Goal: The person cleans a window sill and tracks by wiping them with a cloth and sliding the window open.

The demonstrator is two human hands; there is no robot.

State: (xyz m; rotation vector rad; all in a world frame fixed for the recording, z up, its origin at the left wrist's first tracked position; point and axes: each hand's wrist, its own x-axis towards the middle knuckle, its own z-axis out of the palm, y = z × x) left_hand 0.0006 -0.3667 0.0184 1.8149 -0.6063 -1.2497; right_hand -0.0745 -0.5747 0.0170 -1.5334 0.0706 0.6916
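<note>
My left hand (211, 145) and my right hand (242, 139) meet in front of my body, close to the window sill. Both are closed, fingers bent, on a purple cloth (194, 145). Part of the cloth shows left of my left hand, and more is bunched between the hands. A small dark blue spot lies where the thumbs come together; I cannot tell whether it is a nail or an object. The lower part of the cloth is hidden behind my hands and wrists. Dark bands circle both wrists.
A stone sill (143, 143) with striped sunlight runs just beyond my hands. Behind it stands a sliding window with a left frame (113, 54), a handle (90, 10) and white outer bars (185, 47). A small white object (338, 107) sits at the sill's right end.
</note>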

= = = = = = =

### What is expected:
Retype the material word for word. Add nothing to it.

### Worked solution:
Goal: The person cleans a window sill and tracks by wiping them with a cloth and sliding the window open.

The demonstrator is two human hands; there is no robot.

State: (xyz m; rotation vector rad; all in a world frame fixed for the recording, z up, its origin at the left wrist's first tracked position; point and axes: each hand's wrist, its own x-axis towards the middle knuckle, its own z-axis out of the palm, y = z × x) left_hand 0.0006 -0.3667 0.0184 1.8149 -0.6063 -1.2497; right_hand -0.0745 -0.5747 0.0170 -1.5334 0.0706 0.6916
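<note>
My left hand (211, 145) and my right hand (242, 139) meet in front of my body, close to the window sill. Both are closed, fingers bent, on a purple cloth (194, 145). Part of the cloth shows left of my left hand, and more is bunched between the hands. A small dark blue spot lies where the thumbs come together; I cannot tell whether it is a nail or an object. The lower part of the cloth is hidden behind my hands and wrists. Dark bands circle both wrists.
A stone sill (143, 143) with striped sunlight runs just beyond my hands. Behind it stands a sliding window with a left frame (113, 54), a handle (90, 10) and white outer bars (185, 47). A small white object (338, 107) sits at the sill's right end.
</note>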

Nothing else belongs to this answer.